So yes, faith is simple. It believes upon the promises of God and is in fact given by God that we may receive him and his gift of salvation. Understanding The Faith is hard. It takes study and hard work to understand it better day by day, granted only by the Holy Spirit. Faith is bound to The Faith in that we can only believe in that which has been proclaimed as true. But to deny what is part of The Faith causes faith to be weakened and have foundations built on sand and not the Lord Jesus Christ.

Thursday, July 17, 2008

When Homilies Attack!

Preaching a bad homily is something to fret over. It is a sin. And, as such, should be taken seriously.

When God's Word goes forth from the mouth of the Pastor (in this case, from the mouth of the Pastor through the seminarian) it isn't idle. It has power to kill and make alive. When you are not clear, you can confuse the people and confound law and Gospel for them. Thus, effectively preaching them into hell without ever preaching them back into heaven. Or you may effectively create secure sinners and thus lead them by the hand to hell in their smug state.

I preached a bad homily yesterday. I sinned and needed forgiveness. I should have been clearer. I should have better prepared my sermon. But I didn't, and there is no second chance for that moment in time when God was breaking once again into the lives of sinful humanity.

Always be bold when preaching. Then again, always remember that when you fail to preach rightly, as God has said you must do, trust in the promise of forgiveness of sins which Christ gives to you in the Supper you'll receive in a few short minutes later.

Monday, July 14, 2008

On the Will of Man

This will be a short essay focusing on the bondage of man to sin after the fall, and what Christ has to say about how man comes to salvation.

Does man have a will that is free, or is man’s will bound? Jesus says in John 8:34 -36 in reply to Jewish unbelief that they are not already free, “Jesus answered them, ‘Truly, truly, I say to you, everyone who commits a sin is a slave to sin. The slave does not remain in the house forever; the son remains forever. So if the Son sets you free, you will be free indeed.” Clearly, Jesus tells man that he is in bondage. He is a slave to sin. This bondage, which by all means begins with original sin, begins with Adam and Eve and their first fruits of sin which bound man in sin.

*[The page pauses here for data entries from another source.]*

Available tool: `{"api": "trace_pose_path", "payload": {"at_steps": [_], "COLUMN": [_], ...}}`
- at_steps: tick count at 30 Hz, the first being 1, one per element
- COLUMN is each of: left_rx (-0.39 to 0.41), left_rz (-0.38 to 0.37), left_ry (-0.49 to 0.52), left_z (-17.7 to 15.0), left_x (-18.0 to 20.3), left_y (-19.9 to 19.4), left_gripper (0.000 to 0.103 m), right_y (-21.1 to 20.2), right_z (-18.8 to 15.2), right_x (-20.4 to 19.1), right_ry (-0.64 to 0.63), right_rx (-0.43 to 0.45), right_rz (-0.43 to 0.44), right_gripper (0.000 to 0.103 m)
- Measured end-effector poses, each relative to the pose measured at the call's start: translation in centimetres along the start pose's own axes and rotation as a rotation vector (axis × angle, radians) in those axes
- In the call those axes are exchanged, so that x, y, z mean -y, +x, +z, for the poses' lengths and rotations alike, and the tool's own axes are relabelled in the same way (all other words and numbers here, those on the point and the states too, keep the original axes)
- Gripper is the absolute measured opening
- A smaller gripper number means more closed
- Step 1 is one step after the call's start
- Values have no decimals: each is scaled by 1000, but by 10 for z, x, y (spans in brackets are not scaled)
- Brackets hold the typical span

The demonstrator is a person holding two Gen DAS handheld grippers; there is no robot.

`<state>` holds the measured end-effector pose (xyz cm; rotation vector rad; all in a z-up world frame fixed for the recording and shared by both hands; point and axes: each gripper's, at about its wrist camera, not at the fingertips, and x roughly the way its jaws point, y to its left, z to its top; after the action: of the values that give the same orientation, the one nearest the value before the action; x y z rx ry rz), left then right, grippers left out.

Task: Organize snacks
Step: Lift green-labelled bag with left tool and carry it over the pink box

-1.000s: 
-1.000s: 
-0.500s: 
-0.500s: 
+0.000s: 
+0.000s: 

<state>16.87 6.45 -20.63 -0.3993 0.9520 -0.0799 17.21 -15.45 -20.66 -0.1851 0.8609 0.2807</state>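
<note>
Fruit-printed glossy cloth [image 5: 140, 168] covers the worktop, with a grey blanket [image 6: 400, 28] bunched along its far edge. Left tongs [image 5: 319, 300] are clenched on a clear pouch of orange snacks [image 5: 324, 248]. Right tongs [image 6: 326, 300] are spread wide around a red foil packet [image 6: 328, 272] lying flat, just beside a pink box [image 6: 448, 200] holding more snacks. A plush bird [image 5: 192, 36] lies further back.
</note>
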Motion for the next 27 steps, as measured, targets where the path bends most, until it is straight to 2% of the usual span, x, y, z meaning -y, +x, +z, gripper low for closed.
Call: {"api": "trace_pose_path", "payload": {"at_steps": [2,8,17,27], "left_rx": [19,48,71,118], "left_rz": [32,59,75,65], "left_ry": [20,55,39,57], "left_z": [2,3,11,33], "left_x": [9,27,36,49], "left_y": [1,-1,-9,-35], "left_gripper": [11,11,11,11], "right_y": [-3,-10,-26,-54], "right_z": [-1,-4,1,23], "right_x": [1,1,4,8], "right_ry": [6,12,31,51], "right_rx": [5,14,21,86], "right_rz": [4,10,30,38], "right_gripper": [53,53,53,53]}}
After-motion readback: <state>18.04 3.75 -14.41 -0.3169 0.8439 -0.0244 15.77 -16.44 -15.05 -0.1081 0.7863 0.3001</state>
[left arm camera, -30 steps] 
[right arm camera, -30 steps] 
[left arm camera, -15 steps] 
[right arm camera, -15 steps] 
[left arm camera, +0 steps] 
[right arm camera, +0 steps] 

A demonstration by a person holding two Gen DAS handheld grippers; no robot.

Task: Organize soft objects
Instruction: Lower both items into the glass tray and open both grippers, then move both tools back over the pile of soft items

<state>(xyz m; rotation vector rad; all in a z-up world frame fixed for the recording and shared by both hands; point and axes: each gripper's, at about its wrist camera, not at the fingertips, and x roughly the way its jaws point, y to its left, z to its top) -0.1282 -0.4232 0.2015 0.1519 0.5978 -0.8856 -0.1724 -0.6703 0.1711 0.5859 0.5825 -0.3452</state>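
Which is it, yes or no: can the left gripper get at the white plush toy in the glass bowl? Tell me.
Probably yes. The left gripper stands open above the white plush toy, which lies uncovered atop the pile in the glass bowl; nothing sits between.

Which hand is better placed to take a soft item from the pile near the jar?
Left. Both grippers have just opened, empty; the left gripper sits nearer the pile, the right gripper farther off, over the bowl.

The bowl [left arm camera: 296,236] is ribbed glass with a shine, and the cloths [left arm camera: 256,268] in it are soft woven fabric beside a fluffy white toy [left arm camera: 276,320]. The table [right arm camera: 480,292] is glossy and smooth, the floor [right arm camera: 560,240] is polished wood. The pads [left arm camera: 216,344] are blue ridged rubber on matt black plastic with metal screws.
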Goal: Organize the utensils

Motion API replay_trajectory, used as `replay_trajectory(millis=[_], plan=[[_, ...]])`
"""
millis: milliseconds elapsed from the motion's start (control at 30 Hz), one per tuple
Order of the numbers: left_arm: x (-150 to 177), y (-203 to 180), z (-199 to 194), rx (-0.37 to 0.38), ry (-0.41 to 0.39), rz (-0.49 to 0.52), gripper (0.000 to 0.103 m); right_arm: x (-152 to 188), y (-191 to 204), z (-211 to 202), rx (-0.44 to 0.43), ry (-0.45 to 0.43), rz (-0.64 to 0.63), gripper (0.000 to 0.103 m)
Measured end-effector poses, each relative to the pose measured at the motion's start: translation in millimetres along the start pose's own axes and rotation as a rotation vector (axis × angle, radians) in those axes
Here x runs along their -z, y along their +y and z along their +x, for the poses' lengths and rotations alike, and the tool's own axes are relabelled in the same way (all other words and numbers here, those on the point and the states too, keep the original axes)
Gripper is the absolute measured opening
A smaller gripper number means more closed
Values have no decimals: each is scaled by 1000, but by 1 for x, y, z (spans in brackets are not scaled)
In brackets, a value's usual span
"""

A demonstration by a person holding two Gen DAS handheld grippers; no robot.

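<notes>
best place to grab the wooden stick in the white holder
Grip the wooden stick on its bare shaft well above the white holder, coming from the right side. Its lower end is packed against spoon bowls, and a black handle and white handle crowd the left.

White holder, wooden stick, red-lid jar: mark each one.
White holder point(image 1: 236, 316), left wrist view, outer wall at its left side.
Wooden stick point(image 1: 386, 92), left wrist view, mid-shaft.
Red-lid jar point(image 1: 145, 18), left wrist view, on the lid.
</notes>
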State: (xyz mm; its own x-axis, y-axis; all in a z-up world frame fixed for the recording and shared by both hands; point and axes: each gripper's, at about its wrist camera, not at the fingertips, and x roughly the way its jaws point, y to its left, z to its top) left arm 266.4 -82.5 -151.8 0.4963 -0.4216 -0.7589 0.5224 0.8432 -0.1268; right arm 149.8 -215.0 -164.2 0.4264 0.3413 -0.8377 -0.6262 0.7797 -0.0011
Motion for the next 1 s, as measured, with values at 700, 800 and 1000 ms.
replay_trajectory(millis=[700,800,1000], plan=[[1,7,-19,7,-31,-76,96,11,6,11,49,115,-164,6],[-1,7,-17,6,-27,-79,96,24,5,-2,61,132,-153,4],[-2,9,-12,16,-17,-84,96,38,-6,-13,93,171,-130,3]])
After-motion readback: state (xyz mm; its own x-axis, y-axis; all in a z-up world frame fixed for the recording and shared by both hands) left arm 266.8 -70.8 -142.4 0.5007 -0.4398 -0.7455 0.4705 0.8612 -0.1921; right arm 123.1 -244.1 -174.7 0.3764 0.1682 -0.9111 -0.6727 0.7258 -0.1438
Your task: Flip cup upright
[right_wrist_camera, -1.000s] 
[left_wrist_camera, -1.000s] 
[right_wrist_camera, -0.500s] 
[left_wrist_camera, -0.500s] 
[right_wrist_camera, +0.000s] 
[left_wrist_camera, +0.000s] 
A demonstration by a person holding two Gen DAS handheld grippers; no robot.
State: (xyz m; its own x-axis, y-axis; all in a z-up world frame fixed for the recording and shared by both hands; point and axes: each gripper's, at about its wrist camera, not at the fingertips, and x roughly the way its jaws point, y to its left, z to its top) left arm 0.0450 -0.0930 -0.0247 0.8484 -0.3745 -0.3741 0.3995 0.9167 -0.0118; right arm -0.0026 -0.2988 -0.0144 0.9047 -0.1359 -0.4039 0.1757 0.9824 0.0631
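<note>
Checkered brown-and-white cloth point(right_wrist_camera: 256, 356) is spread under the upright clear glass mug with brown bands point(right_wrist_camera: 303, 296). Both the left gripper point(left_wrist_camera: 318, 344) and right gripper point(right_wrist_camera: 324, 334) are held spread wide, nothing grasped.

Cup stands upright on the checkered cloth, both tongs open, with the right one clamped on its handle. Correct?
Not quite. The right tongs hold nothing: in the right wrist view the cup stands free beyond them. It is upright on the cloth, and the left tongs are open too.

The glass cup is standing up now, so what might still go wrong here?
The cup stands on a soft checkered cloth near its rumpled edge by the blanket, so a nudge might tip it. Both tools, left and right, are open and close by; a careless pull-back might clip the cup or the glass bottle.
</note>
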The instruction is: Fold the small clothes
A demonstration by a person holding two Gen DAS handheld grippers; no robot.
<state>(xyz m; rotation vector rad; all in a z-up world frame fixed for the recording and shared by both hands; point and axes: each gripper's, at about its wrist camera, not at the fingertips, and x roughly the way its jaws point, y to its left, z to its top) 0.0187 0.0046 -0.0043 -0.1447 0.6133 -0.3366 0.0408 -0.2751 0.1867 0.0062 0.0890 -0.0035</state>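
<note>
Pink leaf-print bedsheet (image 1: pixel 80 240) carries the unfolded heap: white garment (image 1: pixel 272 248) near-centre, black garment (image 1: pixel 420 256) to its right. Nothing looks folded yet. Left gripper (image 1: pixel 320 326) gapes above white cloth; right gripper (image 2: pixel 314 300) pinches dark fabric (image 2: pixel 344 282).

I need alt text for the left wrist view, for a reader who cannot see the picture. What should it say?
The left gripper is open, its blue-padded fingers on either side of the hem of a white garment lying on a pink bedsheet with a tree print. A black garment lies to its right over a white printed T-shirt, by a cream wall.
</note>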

Paul says in Romans 6:12, “Therefore, just as sin came into the world through one man, and death through sin, and so death spread to all men, because all sinned.” Follow this train of thought. Since all men from the moment they are born show the signs of aging and death upon them, it goes to follow that all men have sinned. and if all men have sinned, then as Jesus says, all men are slaves to sin. But understand that this type of bondage does not continue against the will of man.

This bondage is one in which the man bound has no understanding that there is any other way than that which sin provides. In fact, in this bondage man takes pleasure from sin, indeed, from doing things against the will of God. We see that in Romans 5:10, man without God’s intervention is an enemy of God, in that he sees God as an enemy. Understand “enemy” to its extent and you can understand that an enemy has every intention other than doing what his enemy wills.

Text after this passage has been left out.